DATASET CONTENT: Begin

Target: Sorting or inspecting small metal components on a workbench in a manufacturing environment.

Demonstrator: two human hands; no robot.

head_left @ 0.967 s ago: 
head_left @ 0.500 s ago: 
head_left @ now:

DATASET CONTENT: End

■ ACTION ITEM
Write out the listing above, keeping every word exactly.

■ WRITTEN ANSWER
Target: Sorting or inspecting small metal components on a workbench in a manufacturing environment.

Demonstrator: two human hands; no robot.

head_left @ 0.967 s ago: 
head_left @ 0.500 s ago: 
head_left @ now:

Nothing else is needed to complete this exercise.